### WORK TO BE COMPLETED
Restate the lines of the material below word for word, from the first through the one containing "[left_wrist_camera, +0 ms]", and include nothing else; pictures stay out.
====
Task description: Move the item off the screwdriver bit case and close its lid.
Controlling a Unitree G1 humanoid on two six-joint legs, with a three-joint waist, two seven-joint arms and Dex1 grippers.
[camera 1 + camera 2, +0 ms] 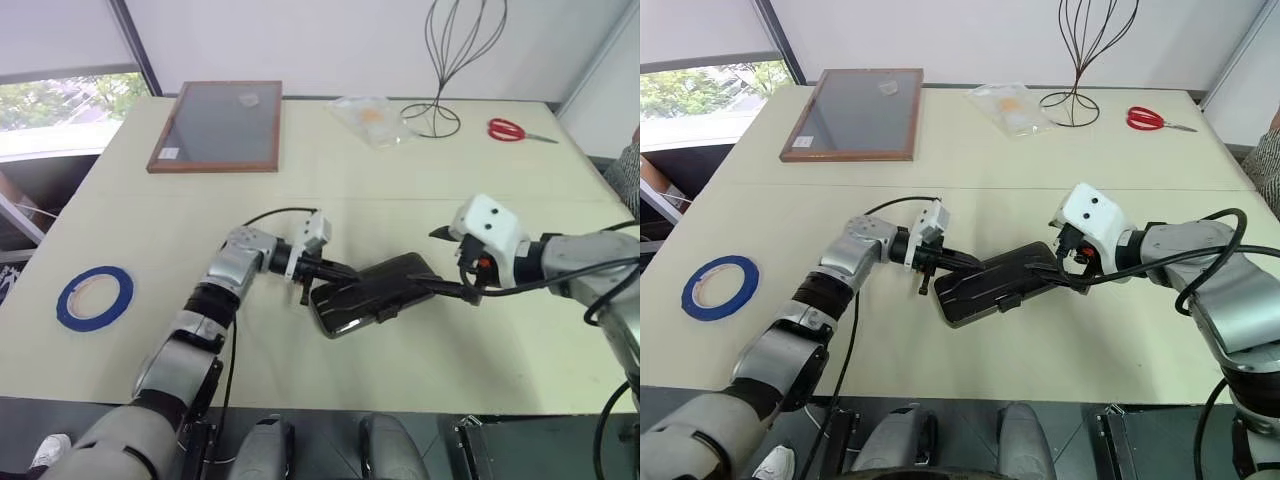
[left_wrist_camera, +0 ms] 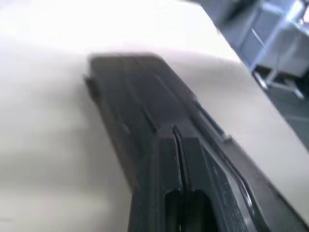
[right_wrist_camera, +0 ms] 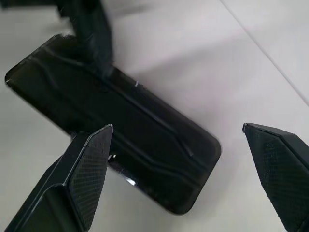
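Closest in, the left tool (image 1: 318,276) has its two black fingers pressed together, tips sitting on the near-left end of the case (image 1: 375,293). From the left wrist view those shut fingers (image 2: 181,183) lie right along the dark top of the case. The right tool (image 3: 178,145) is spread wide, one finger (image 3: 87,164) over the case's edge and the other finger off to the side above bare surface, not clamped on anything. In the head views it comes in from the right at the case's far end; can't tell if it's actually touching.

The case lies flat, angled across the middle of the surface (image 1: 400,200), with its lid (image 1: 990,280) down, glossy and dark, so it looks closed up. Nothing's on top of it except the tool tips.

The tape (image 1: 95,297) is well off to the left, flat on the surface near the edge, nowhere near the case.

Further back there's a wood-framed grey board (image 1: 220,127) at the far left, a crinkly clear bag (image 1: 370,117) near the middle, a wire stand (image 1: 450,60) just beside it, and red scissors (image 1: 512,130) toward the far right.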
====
### RESPONSE TO THIS TASK
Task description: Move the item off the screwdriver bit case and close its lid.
Controlling a Unitree G1 humanoid on two six-joint legs, with a three-joint waist, two seven-joint arms and Dex1 grippers.
[camera 1 + camera 2, +0 ms] 
[left_wrist_camera, +0 ms] 

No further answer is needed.